Él se había reído con la noticia de los sacerdotes irlandeses de la sauna, como si Irlanda fuera un país tercer-mundista, oprimido por una religión primitiva, cuando en su propio país existían señales, por lo menos, para quien tuviera una mirada crítica, de una opresión similar.
No sabía qué hacer respecto a este cura; no tenía motivos para denunciarlo. Nunca había sido acusado de delito alguno, y Brunetti suponía que sería imposible encontrar, en sus antiguas parroquias, a alguien que estuviera dispuesto a testificar contra él. Se había pasado el problema a otras instancias, un recurso bastante natural, y los que se habían librado de él seguramente callarían para no promover un escándalo.
Brunetti sabía que su sociedad tenía del acoso sexual una visión un tanto frívola, considerándolo poco más que un exceso de ardor viril. Él no compartía esta opinión. ¿Qué clase de terapia —se preguntaba— se aplicaba a sacerdotes como el padre Luciano en aquel centro al que había sido enviado? A juzgar por la trayectoria que había seguido el problemático cura después de salir de allí, la eficacia del tratamiento dejaba mucho que desear.
De nuevo en su mesa, Brunetti dejó caer los papeles frente a sí. Se quedó un rato pensativo, se levantó y fue a mirar por la ventana. Al no ver allí nada que lo interesara, volvió a la mesa y reunió todos los informes y documentos que hacían referencia a Maria Testa y a cuantos hechos pudieran tener alguna relación con lo que ella le había contado aquel día de calma, hacía semanas. Los leyó todos, tomando notas de vez en cuando. Cuando terminó la lectura, se quedó mirando fijamente la pared unos minutos, luego descolgó el teléfono y pidió que le pusieran con el Ospedale Civile.
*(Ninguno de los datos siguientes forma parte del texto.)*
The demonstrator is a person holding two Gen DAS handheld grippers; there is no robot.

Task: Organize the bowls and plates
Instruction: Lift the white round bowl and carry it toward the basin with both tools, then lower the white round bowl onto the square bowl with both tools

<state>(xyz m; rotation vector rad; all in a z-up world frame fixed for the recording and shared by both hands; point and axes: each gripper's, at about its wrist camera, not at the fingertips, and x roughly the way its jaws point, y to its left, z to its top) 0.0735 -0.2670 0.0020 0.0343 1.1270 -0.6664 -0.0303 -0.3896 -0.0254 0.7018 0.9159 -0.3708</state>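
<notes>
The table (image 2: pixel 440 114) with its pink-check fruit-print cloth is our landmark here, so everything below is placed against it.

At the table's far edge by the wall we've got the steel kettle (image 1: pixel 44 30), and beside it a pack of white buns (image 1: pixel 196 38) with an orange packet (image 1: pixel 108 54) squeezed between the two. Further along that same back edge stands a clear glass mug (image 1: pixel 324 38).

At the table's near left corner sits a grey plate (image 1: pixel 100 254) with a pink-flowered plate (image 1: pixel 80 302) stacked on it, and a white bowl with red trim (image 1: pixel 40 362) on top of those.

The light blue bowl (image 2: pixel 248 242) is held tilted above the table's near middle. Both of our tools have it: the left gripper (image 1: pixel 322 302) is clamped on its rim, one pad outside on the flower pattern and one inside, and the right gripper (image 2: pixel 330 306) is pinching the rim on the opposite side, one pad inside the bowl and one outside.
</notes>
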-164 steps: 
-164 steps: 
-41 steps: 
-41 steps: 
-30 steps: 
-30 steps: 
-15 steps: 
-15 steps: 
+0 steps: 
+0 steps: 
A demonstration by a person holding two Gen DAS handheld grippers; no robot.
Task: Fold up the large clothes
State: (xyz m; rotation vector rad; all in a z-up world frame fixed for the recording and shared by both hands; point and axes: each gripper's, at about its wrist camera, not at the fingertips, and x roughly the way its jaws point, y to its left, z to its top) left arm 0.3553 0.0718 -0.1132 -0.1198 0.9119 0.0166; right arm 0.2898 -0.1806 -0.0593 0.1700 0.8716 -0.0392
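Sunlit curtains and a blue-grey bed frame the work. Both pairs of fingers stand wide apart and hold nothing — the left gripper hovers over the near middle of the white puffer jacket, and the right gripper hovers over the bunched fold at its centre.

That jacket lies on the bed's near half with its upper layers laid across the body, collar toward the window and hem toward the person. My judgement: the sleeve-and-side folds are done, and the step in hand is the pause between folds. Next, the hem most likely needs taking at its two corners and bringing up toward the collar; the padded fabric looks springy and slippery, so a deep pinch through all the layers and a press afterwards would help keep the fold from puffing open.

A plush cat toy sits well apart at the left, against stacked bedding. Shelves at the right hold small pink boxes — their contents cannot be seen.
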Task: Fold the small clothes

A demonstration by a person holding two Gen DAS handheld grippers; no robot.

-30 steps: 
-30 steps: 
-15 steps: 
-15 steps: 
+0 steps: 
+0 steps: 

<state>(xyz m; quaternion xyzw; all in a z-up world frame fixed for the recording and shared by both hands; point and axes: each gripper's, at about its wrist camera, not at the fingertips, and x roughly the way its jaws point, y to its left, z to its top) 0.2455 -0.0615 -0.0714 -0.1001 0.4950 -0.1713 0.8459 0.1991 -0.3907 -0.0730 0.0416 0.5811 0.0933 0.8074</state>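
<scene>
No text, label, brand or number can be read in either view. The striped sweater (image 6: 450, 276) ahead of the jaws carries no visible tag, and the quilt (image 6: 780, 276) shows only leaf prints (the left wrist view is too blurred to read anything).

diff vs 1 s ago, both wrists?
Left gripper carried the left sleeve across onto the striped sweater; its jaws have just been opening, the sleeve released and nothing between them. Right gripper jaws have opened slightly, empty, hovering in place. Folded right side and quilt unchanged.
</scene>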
Para su sorpresa, Brunetti consiguió sin dificultad que lo pusieran con la enfermera encargada de Cuidados Intensivos, quien, cuando él se identificó, le informó de que «la paciente de la policía» había sido trasladada a una habitación particular. No; no se habían producido cambios en su estado, seguía inconsciente. Sí, si tenía la bondad de aguardar un momento, avisaría al agente que estaba en su puerta.